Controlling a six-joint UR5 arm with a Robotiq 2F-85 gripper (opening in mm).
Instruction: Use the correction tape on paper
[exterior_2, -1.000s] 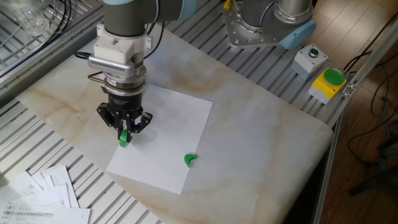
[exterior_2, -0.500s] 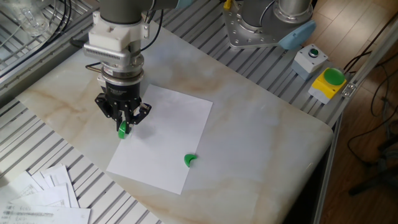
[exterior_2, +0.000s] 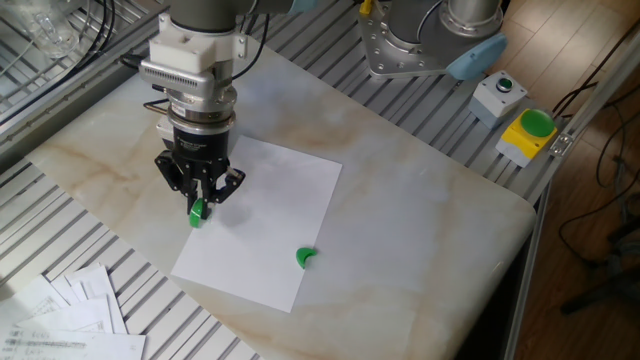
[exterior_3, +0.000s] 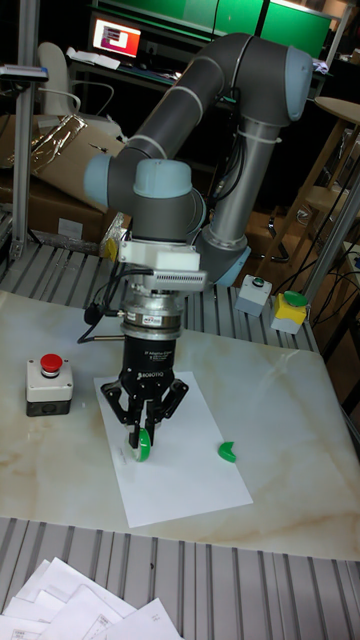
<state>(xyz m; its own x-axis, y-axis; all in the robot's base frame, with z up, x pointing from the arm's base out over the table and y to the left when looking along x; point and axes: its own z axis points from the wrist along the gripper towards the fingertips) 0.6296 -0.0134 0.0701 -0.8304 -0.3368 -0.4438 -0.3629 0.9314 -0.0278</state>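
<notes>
While the fingers (exterior_2: 199, 203) clamp the correction tape (exterior_2: 198, 212), its tip meets the paper's (exterior_2: 270, 215) left edge on the counter (exterior_2: 430, 220); having slid slightly leftward since earlier, a stroke appears under way.

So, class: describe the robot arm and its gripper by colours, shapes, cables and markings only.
The arm is a thick silver-grey tube with pale blue-grey joint caps. A white ribbed block sits at the wrist, with thin black cables looping beside it. The gripper is black and cylindrical, with small white lettering, ending in slim black jaws.
</notes>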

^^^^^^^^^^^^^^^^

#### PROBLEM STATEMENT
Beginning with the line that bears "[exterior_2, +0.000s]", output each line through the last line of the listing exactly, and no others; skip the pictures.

#### ANSWER BELOW
[exterior_2, +0.000s] 
[exterior_3, +0.000s] 
<state>(xyz m; its own x-axis, y-axis; all in the robot's base frame, with z up, x pointing from the arm's base out over the table and y to the left when looking along x; point and axes: its own z axis points from the wrist along the gripper towards the fingertips) 0.6296 -0.0134 0.0701 -0.8304 -0.3368 -0.4438 -0.3629 0.9314 -0.0278</state>
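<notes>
While the fingers (exterior_2: 199, 203) clamp the correction tape (exterior_2: 198, 212), its tip meets the paper's (exterior_2: 270, 215) left edge on the counter (exterior_2: 430, 220); having slid slightly leftward since earlier, a stroke appears under way.

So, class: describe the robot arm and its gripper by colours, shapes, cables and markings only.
The arm is a thick silver-grey tube with pale blue-grey joint caps. A white ribbed block sits at the wrist, with thin black cables looping beside it. The gripper is black and cylindrical, with small white lettering, ending in slim black jaws.
</notes>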

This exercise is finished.